Provide only the number of lines in the data below that contain the word "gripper".
::: RAW DATA :::
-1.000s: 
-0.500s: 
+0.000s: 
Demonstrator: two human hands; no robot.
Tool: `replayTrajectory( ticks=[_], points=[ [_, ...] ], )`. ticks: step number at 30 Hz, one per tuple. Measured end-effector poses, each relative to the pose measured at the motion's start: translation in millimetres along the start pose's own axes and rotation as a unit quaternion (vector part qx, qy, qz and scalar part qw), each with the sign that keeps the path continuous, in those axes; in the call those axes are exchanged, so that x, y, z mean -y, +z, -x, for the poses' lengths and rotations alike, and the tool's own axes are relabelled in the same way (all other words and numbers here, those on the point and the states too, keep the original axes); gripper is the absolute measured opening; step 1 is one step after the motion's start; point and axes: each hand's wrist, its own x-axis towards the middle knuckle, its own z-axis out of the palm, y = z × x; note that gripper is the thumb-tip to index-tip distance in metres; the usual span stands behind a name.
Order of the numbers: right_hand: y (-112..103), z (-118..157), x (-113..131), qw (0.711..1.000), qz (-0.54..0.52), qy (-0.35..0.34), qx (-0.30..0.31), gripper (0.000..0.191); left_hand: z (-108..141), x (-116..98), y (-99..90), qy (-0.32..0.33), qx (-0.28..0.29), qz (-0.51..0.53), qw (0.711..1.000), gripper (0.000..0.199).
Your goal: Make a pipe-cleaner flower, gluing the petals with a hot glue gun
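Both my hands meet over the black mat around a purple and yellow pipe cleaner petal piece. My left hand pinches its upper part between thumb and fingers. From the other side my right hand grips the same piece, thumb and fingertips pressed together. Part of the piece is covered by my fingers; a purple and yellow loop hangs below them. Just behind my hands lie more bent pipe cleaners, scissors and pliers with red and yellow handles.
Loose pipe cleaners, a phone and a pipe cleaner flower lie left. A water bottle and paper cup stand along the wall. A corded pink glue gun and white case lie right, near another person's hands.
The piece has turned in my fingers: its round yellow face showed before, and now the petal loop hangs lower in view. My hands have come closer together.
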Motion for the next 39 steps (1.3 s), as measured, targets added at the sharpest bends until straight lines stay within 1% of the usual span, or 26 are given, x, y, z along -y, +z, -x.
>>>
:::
■ RESPONSE AREA ■
2